== ABOUT THIS TASK ==
Look in the material below for the line with "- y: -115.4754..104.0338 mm" and the line with "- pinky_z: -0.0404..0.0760", then set down exactly those two lines and all lines between, nothing more.

== INFORMATION SUPPLIED ==
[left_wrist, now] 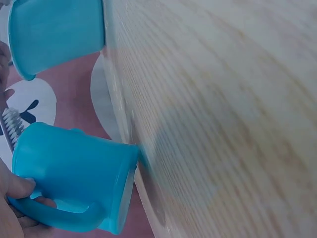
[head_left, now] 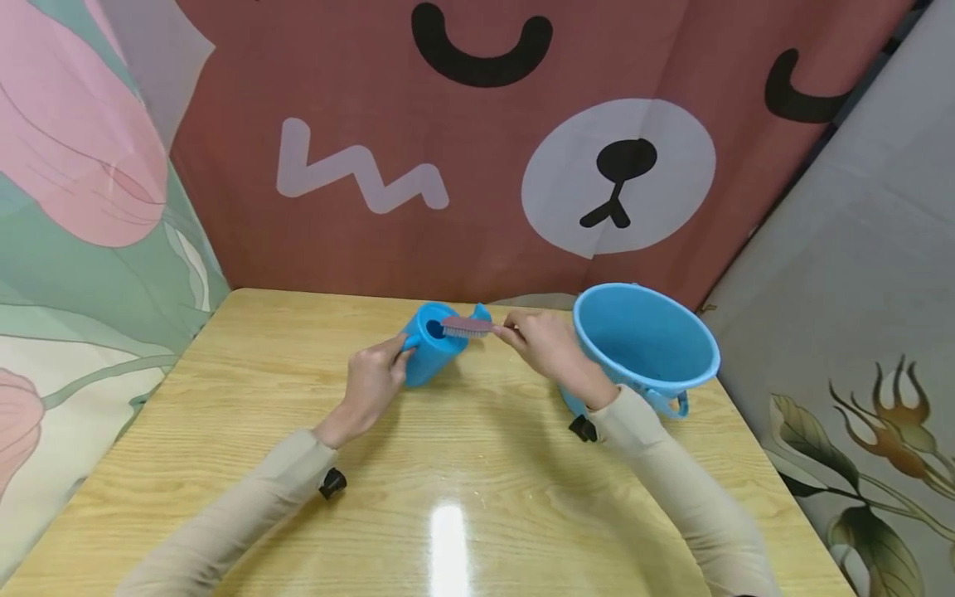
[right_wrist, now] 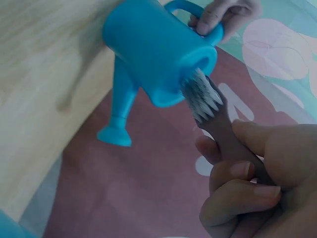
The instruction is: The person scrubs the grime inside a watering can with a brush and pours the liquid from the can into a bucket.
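Observation:
A blue watering can [head_left: 434, 356] is held by its handle in my left hand [head_left: 373, 383]. In the right wrist view its spout [right_wrist: 120, 106] points away from the handle. My right hand [head_left: 548, 348] grips the handle of a scrubbing brush [head_left: 466, 327] with a dark reddish back and pale bristles [right_wrist: 202, 95]. The tip of the brush is at the can's top opening; whether it touches the rim I cannot tell. In the left wrist view, fingers wrap the can's handle [left_wrist: 64, 218], and the can's base is close to the tabletop.
A large blue bucket [head_left: 647, 332] with a side handle stands at the right back of the wooden table [head_left: 448, 464], beside my right forearm. Behind the table hangs a brown curtain [head_left: 358, 240] with a bear face. Printed cloths hang at both sides.

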The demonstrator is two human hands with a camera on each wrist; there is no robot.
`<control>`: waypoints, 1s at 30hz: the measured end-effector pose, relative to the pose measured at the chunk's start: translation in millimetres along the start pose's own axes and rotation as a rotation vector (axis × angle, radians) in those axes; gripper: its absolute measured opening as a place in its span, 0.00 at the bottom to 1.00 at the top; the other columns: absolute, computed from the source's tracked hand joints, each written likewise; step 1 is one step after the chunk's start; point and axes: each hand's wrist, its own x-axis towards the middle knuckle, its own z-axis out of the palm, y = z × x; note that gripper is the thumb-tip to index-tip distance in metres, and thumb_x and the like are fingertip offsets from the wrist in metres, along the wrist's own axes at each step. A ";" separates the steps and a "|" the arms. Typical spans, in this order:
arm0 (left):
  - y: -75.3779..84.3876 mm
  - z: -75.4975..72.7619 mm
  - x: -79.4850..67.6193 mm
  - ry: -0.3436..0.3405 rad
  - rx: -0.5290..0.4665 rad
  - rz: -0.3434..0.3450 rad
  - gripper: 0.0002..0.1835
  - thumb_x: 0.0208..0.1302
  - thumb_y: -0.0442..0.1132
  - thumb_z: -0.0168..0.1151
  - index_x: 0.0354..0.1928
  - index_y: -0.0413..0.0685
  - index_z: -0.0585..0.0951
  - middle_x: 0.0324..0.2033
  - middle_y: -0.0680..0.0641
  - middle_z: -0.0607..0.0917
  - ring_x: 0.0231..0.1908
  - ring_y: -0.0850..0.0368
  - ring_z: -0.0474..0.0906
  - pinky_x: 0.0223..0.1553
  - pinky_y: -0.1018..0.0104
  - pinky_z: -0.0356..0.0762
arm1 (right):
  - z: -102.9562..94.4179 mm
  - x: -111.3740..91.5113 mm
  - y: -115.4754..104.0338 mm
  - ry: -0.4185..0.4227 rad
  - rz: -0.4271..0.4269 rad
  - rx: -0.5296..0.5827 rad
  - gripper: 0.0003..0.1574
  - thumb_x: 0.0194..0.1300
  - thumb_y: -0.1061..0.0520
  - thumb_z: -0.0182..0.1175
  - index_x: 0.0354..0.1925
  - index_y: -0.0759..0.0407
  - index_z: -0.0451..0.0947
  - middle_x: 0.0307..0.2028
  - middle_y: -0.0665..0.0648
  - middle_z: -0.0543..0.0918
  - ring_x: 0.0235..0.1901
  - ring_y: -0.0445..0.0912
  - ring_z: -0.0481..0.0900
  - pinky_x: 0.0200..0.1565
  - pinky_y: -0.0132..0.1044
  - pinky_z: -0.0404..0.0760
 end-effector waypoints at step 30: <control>-0.5 0.9 0.9 -0.006 -0.015 -0.009 0.13 0.63 0.28 0.67 0.48 0.30 0.84 0.39 0.34 0.87 0.37 0.42 0.87 0.38 0.47 0.85 | 37.7 -9.8 0.1 0.205 -0.001 0.082 0.17 0.78 0.50 0.50 0.41 0.59 0.80 0.18 0.48 0.69 0.17 0.44 0.67 0.21 0.38 0.66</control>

== SOLUTION TO THIS PROBLEM ==
  - y: -115.4754..104.0338 mm
  - ry: -0.4185..0.4227 rad
  - rz: -0.4271..0.4269 rad
  - rx: -0.5296..0.5827 rad
  - gripper: 0.0003..0.1574
  - thumb_x: 0.0194..0.1300
  - thumb_y: -0.1061..0.0520
  - thumb_z: -0.0182..0.1175
  - index_x: 0.0354..0.1925
  - index_y: -0.0759..0.0407
  - index_z: -0.0451..0.0947
  - middle_x: 0.0307..0.2028
  - middle_y: -0.0665..0.0648
  - middle_z: -0.0543..0.0918
  - ring_x: 0.0235..0.1901
  - ring_y: -0.0445..0.0912
  - ring_z: -0.0481..0.0900
  - pinky_x: 0.0200..0.1565
  - pinky_y: -0.0132..0.1044
  - pinky_z: -0.0404..0.0760

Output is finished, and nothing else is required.